イジワルな彼に今日も狙われているんです。
──あ、落ちる。

そう胸の中でつぶやいたのが先か、身体が宙に浮いたのが先か。

やけに見晴らしのいい視界の真ん中、私を見上げる尾形さんがものすごく驚いた顔をしているのが見えた。


ああ、ほんと私って鈍臭いな。下まであと10段近くあったし、これ絶対痛いだろうなあ。

すぐに訪れるであろう衝撃に備え、私はぎゅっときつく目を瞑って身を固くした。



「……木下ッ!!」



ほとんど怒鳴るみたいな尾形さんの声とほぼ同時に、重力に従って落下した身体が衝撃を受ける。

でも、思っていたほどの痛みはないし、何より全身を何かあたたかいものに包まれている感覚がした。

おそるおそる、閉じていたまぶたを開ける、と。



「ってぇ……」



目と鼻の先に、眉をひそめて小さく唸る尾形さんの整った顔。

一瞬の混乱の後、階段下にいた彼が私を抱きとめてくれたおかげでこれほど痛みが少なかったのだと、ようやく理解した。

私は床に尻もちをつく尾形さんの足に跨るかたちで、上から彼の胸に寄りかかっている。


身体を密着させているせいか、ふたりぶんの、どくどくうるさい心臓の音が重なって聞こえた。

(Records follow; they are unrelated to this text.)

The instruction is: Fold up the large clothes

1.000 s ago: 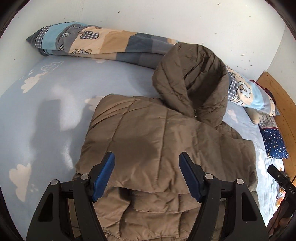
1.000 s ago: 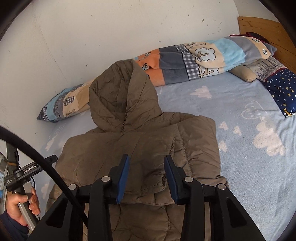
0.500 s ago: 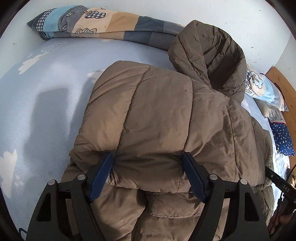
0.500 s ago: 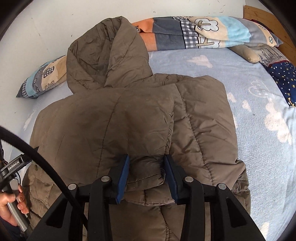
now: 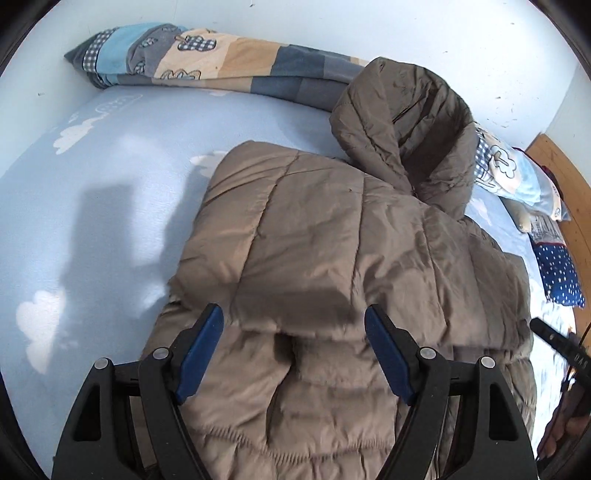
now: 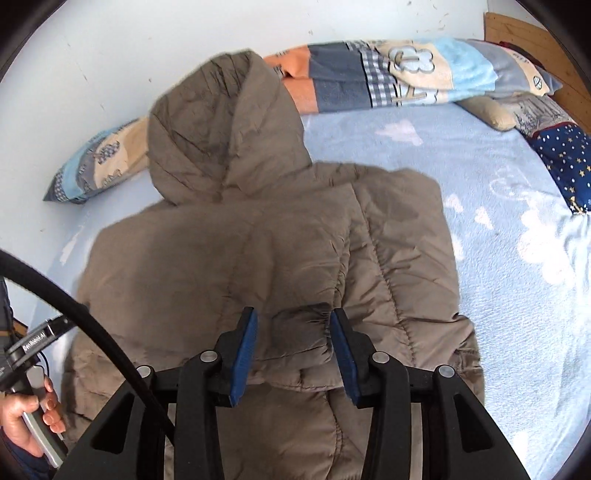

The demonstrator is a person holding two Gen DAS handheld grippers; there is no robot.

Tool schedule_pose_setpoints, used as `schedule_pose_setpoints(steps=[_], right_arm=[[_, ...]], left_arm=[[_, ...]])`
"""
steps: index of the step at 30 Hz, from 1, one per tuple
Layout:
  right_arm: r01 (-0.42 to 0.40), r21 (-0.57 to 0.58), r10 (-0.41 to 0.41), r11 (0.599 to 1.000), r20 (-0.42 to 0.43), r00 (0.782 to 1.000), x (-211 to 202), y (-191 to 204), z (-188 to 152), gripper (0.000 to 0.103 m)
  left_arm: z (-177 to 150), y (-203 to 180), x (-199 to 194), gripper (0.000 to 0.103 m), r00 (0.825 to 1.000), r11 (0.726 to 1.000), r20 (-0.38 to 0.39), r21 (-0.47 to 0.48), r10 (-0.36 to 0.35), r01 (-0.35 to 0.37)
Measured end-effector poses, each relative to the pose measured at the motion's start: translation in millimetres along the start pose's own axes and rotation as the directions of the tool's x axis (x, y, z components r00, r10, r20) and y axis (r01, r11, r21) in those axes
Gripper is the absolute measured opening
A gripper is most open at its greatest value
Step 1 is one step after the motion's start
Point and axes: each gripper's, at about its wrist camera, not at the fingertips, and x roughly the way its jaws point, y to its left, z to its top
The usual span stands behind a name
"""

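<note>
A brown quilted hooded jacket (image 5: 332, 236) lies on the light-blue bed sheet (image 5: 92, 177), its sleeves folded in over the body and its hood (image 5: 406, 122) resting against the rolled blanket. It also shows in the right wrist view (image 6: 258, 251). My left gripper (image 5: 293, 325) is open, its blue pads just above the folded sleeve cuff, holding nothing. My right gripper (image 6: 293, 328) is open with narrower jaws that flank a bunched sleeve cuff (image 6: 299, 332) without clearly pinching it.
A rolled patterned blanket (image 5: 221, 62) runs along the white wall. A navy star pillow (image 6: 565, 155) and a beige cushion (image 6: 487, 110) lie by the wooden headboard (image 6: 517, 33). My other hand and its gripper handle show at the left edge of the right wrist view (image 6: 29, 373).
Both grippers pressed close down onto the folded sleeves half a second ago, then pulled back and up. The jacket stays folded on the bed.
</note>
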Motion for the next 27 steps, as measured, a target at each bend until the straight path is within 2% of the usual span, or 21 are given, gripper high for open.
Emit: schedule_pose_setpoints(steps=[7,12,21,27], right_arm=[[-0.02,-0.047,0.022,0.999,0.055,0.998,-37,7,-14,0.045],[-0.017,-0.048,0.02,0.999,0.053,0.998,-42,4,-17,0.045],[-0.032,0.017,0.031,0.999,0.013,0.999,-24,-10,-12,0.045],[-0.009,0.033,0.012,0.999,-0.064,0.998,6,-11,-11,0.045]], left_arm=[[-12,-4,-46,0.079,0.999,0.998,0.051,0.06,0.012,-0.015],[-13,-6,-49,0.079,0.998,0.998,0.051,0.062,0.023,-0.026],[-19,-27,-7,0.079,0.999,0.997,0.014,0.066,0.044,-0.045],[-25,-27,31,0.079,0.995,0.994,-0.07,0.079,0.074,-0.069]])
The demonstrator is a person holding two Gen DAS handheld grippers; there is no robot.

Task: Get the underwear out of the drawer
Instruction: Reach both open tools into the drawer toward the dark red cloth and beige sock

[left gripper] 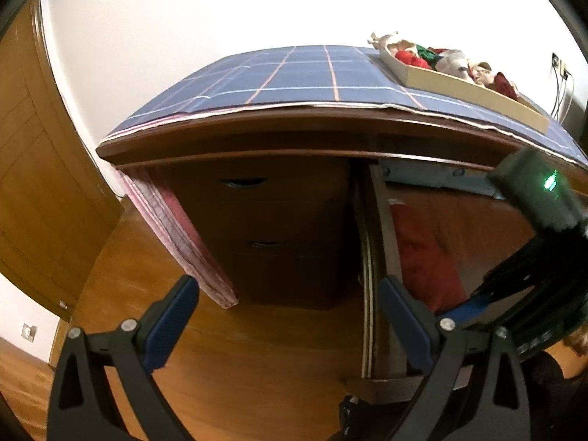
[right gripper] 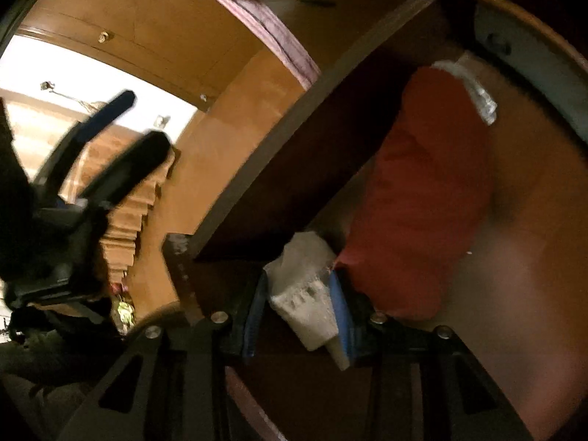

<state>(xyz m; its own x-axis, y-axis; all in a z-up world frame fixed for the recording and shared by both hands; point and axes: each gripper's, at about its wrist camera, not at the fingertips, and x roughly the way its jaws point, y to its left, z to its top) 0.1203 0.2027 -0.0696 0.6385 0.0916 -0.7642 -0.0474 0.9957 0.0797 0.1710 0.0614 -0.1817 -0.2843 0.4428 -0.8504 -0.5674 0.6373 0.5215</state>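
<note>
An open wooden drawer (left gripper: 386, 228) under the desk top holds red underwear (right gripper: 422, 191) with a white waistband (right gripper: 305, 294). In the right wrist view my right gripper (right gripper: 297, 316) reaches down into the drawer, and its blue pads (right gripper: 341, 312) are closed on the white waistband at the near end of the garment. The left wrist view shows the red underwear (left gripper: 422, 257) inside the drawer, with the right gripper's body (left gripper: 533, 228) above it. My left gripper (left gripper: 290, 316) is open and holds nothing, out over the floor to the left of the drawer's side wall.
The desk top carries a blue checked cloth (left gripper: 294, 73) and a shallow tray (left gripper: 477, 92) with several garments. A cabinet with closed drawers (left gripper: 257, 220) stands under the desk to the left. A pink cloth edge (left gripper: 176, 228) hangs down. A wooden door (left gripper: 36, 183) is at far left.
</note>
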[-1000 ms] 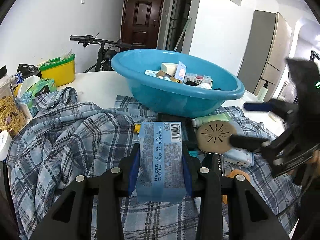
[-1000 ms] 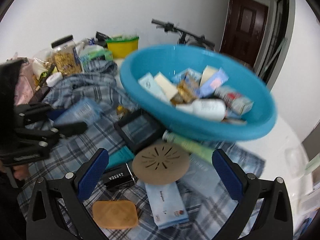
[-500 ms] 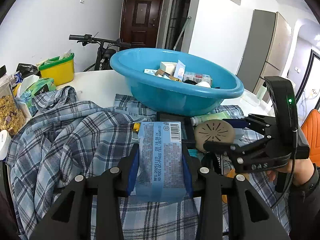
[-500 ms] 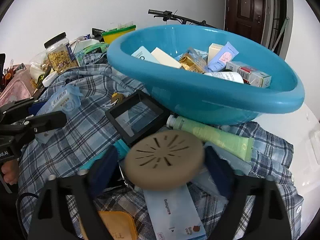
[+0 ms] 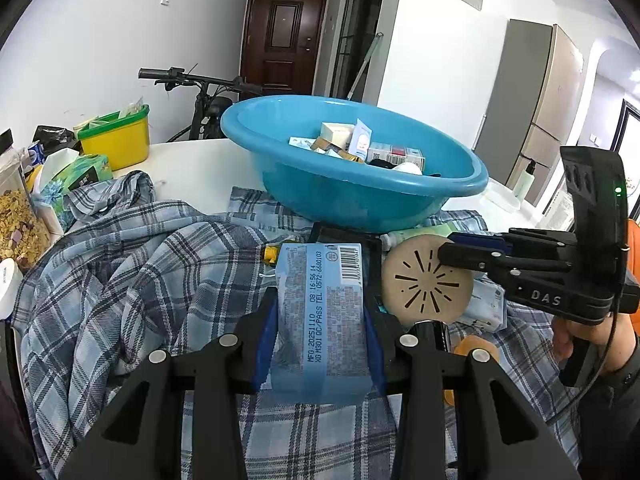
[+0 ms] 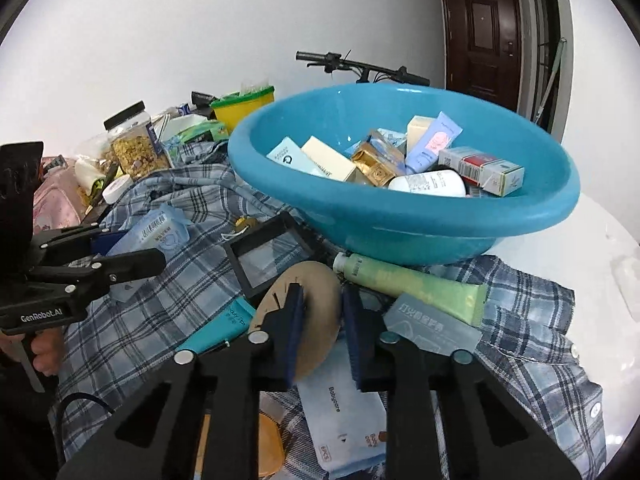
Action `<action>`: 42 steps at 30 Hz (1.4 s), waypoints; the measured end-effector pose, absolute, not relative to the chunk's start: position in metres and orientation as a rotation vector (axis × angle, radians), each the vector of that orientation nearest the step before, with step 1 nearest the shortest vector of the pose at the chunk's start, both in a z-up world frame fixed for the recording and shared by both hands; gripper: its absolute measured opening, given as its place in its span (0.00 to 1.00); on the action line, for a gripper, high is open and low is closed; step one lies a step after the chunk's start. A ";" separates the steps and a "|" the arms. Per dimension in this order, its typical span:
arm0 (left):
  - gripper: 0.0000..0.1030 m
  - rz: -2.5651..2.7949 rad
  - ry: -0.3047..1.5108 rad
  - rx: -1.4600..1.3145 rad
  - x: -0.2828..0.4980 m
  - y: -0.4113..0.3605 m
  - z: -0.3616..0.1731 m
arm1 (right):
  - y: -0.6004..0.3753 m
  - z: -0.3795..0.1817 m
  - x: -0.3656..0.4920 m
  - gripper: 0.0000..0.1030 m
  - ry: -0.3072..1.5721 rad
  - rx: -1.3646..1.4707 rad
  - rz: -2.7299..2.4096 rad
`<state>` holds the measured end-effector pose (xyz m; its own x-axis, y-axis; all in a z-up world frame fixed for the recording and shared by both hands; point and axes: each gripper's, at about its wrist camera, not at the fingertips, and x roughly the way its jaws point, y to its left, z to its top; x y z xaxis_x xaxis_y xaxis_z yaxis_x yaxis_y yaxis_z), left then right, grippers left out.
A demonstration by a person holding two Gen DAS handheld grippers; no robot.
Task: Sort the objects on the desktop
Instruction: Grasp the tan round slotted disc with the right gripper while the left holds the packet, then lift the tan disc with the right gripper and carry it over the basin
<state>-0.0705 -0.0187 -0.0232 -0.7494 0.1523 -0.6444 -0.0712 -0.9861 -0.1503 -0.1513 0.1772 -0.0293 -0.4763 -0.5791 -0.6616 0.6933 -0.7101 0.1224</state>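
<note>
My left gripper (image 5: 320, 316) is shut on a light blue wipes pack (image 5: 322, 300) and holds it above the plaid shirt (image 5: 132, 264). It also shows in the right wrist view (image 6: 158, 232). My right gripper (image 6: 320, 320) is shut on a round tan disc with slits (image 6: 316, 312), tilted on edge; the disc shows in the left wrist view (image 5: 426, 286). A blue basin (image 5: 348, 184) with several boxes and tubes stands just beyond both grippers; it also shows in the right wrist view (image 6: 400, 216).
Around the disc on the shirt lie a black frame (image 6: 264, 254), a green tube (image 6: 412, 286), a Babycare pack (image 6: 340, 416), a teal item (image 6: 218, 328) and an orange pad (image 5: 476, 350). A cereal jar (image 6: 134, 144), yellow bin (image 5: 116, 140) and tissue packs stand left.
My right gripper came down around the tan disc, closed on it and tipped it up on edge. The left gripper kept still with the wipes pack.
</note>
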 end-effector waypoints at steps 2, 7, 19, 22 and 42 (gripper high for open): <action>0.39 2.820 -0.177 -1.057 -0.070 -0.019 -0.023 | 0.180 -0.026 -0.147 0.16 0.206 0.886 -2.196; 0.39 2.818 -0.180 -1.055 -0.070 -0.018 -0.023 | 0.201 -0.008 -0.132 0.16 0.211 0.830 -2.250; 0.39 2.826 -0.162 -1.035 -0.071 -0.014 -0.020 | 0.218 0.019 -0.117 0.16 0.266 0.764 -2.313; 0.39 2.829 -0.169 -1.032 -0.070 -0.016 -0.020 | 0.213 0.002 -0.124 0.16 0.311 0.807 -2.314; 0.39 2.832 -0.142 -1.041 -0.069 -0.013 -0.021 | 0.192 -0.017 -0.079 0.17 0.479 0.722 -2.271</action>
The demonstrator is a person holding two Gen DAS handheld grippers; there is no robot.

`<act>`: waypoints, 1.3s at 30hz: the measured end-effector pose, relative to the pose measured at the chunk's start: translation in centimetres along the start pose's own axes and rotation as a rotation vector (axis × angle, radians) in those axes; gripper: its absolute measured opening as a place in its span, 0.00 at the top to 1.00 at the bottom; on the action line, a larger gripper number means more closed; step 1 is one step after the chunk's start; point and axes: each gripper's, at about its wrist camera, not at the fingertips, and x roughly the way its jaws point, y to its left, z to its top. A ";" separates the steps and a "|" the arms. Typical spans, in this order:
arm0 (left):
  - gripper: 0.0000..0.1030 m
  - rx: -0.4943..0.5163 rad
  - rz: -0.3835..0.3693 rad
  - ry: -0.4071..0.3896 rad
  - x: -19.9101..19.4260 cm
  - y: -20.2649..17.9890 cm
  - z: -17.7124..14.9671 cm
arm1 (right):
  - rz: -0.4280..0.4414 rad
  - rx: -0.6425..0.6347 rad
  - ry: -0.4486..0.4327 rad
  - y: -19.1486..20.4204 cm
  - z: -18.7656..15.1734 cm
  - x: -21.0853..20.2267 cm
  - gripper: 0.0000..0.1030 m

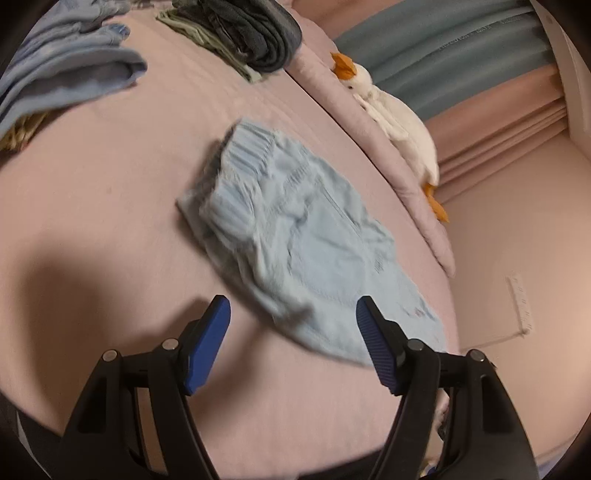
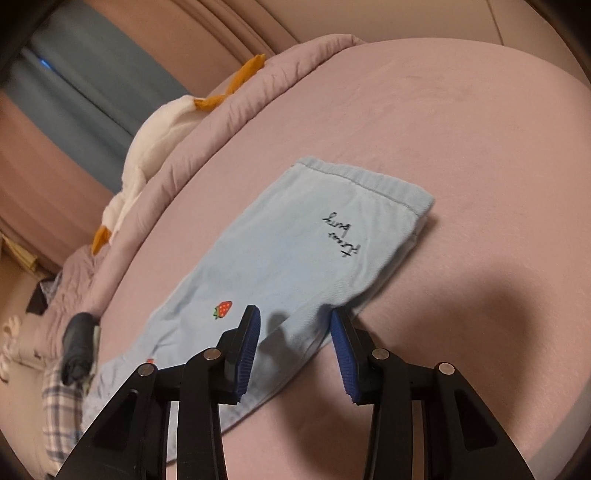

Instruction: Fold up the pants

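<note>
Light blue pants (image 1: 310,236) lie flat on the pink bed sheet (image 1: 110,206), ribbed waistband at the far end. In the right wrist view the pants (image 2: 280,254) show a strawberry print (image 2: 222,309) and black handwriting, with the leg cuffs stacked at the far end. My left gripper (image 1: 293,306) is open and empty, hovering over the near edge of the pants. My right gripper (image 2: 295,317) is open and empty, its blue fingertips just above the pants' near side edge.
Folded blue clothes (image 1: 70,70) and a dark and green stack (image 1: 243,33) lie at the far left of the bed. A white plush goose (image 1: 395,110) lies on the rolled pink quilt (image 1: 369,140) along the bed's edge. The quilt (image 2: 229,99) also shows in the right wrist view.
</note>
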 end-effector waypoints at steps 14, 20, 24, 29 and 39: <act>0.71 0.070 0.119 -0.029 1.5 0.5 2.2 | -0.227 -0.468 0.012 8.8 -0.2 -2.7 0.57; 0.70 0.101 0.109 -0.012 2.2 0.3 2.4 | 0.241 -0.899 0.241 24.0 -5.8 4.9 0.57; 0.69 0.107 0.087 0.001 2.5 0.5 2.9 | 0.241 -1.197 0.317 31.5 -9.4 10.3 0.57; 0.69 0.102 0.066 0.017 3.0 0.7 3.2 | 0.293 -1.313 0.491 34.7 -9.8 14.7 0.57; 0.68 0.129 0.090 0.019 3.7 0.3 3.5 | 0.285 -1.408 0.508 36.8 -10.2 15.6 0.98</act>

自分のせいで、尾形さんに痛い思いをさせてしまったこと。それから彼を下敷きにしてまるで押し倒してるような体勢になっているこの状況に動揺し、私はあわてて立ち上がろうとする。



「ごっ、ごめんなさい尾形さん! 今退きま、」

「木下待った。急に動くな」



思いのほか静かな声になぜか言葉をさえぎられ、浮かせかけた身体は両肩に乗せた手によって押しとどめられた。

上半身を起こした尾形さんがはーっと長く息を吐いたかと思えば、そのまま私の顔を覗き込んでくる。